### Exercise
Begin at the line containing "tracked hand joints" in the entries below and end at the line containing "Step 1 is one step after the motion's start"; transcribe that range exactly and nothing outside it.

Segment Open

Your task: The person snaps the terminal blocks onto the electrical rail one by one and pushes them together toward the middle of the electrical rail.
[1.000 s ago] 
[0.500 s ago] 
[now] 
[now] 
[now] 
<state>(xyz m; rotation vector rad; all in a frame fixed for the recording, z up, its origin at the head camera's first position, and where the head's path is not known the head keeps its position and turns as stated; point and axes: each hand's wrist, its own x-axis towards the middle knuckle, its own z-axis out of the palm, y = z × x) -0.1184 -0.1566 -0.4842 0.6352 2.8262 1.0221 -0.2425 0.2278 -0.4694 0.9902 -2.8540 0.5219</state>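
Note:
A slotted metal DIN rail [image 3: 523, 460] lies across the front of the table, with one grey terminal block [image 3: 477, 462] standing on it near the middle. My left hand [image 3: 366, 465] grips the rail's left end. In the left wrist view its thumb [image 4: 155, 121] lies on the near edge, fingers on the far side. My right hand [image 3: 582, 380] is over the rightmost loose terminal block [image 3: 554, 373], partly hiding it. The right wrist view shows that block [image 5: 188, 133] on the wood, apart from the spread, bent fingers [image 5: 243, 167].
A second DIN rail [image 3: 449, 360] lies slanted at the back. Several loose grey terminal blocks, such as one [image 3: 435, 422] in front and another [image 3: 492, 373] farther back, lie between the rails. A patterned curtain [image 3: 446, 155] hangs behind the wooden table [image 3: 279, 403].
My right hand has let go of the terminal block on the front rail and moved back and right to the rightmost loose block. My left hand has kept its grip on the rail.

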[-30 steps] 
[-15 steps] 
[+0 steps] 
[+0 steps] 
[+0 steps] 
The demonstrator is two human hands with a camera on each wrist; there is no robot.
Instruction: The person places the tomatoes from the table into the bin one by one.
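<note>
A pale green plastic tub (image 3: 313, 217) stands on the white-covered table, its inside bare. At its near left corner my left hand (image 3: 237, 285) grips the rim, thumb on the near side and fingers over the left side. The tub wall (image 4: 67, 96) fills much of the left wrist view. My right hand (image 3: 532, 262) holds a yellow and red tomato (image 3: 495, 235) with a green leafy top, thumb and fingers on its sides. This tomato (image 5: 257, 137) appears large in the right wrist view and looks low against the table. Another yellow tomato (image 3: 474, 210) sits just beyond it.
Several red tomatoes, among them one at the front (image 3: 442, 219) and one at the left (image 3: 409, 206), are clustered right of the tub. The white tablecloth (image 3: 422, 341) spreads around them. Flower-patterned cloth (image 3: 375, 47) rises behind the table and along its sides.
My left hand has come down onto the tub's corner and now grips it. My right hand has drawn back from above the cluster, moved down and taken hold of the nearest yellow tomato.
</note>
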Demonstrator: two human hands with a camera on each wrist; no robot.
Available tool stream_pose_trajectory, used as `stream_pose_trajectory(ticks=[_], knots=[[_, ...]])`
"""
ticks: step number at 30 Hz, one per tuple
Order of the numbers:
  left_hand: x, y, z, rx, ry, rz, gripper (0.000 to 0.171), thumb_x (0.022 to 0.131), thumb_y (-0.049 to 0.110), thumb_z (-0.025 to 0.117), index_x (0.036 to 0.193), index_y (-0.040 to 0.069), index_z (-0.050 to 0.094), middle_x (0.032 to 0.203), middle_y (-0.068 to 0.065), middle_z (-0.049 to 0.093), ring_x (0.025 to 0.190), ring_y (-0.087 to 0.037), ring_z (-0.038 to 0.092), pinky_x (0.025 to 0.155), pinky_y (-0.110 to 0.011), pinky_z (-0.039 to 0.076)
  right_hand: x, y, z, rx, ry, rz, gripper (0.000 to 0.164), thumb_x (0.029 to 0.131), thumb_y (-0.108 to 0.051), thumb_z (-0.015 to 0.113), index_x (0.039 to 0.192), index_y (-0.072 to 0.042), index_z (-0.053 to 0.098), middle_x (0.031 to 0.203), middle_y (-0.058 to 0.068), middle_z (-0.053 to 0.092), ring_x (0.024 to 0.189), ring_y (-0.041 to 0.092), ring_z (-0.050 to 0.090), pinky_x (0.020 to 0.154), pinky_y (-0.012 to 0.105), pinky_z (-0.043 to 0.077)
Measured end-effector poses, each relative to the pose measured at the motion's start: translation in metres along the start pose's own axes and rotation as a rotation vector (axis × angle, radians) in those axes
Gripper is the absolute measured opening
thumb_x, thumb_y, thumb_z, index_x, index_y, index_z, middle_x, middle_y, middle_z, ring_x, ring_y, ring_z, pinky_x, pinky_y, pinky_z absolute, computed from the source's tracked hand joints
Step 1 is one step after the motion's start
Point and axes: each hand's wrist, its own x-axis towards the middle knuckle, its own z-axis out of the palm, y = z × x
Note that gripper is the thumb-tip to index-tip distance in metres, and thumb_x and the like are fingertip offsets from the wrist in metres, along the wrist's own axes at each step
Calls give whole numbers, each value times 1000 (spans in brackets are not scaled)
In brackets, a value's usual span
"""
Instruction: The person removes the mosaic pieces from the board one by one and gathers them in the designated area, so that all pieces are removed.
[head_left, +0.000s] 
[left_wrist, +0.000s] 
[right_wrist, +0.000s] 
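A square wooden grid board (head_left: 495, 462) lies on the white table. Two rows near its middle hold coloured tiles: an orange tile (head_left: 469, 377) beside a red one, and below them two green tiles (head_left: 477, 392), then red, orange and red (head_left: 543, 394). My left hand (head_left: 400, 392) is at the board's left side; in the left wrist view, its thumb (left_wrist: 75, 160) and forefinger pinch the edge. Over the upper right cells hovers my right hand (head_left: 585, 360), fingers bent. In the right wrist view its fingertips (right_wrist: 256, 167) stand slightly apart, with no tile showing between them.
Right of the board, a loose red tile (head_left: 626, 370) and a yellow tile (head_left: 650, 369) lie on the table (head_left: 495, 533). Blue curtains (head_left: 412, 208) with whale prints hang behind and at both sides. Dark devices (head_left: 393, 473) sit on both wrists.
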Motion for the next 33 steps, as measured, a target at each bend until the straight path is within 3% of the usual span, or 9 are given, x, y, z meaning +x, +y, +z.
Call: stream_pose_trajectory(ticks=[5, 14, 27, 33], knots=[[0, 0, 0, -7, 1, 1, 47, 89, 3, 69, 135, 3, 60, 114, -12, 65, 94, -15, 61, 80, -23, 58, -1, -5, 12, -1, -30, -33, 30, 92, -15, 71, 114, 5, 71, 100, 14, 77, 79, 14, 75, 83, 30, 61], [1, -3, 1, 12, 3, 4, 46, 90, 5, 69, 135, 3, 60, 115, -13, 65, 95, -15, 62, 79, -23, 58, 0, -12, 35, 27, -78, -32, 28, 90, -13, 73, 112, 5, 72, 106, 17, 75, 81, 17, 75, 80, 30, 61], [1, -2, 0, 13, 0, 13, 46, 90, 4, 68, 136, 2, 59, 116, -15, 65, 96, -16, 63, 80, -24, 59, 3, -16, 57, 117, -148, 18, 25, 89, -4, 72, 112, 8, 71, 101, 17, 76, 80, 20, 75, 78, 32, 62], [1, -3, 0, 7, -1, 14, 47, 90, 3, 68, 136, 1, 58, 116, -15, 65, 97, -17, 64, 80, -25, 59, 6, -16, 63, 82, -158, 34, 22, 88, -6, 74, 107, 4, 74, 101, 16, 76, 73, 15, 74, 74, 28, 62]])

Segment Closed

### Solution to this problem
thumb_x, thumb_y, thumb_z, index_x, index_y, index_z, middle_x, middle_y, middle_z, ring_x, ring_y, ring_z, pinky_x, pinky_y, pinky_z absolute, computed from the source's tracked hand joints
Step 1 is one step after the motion's start

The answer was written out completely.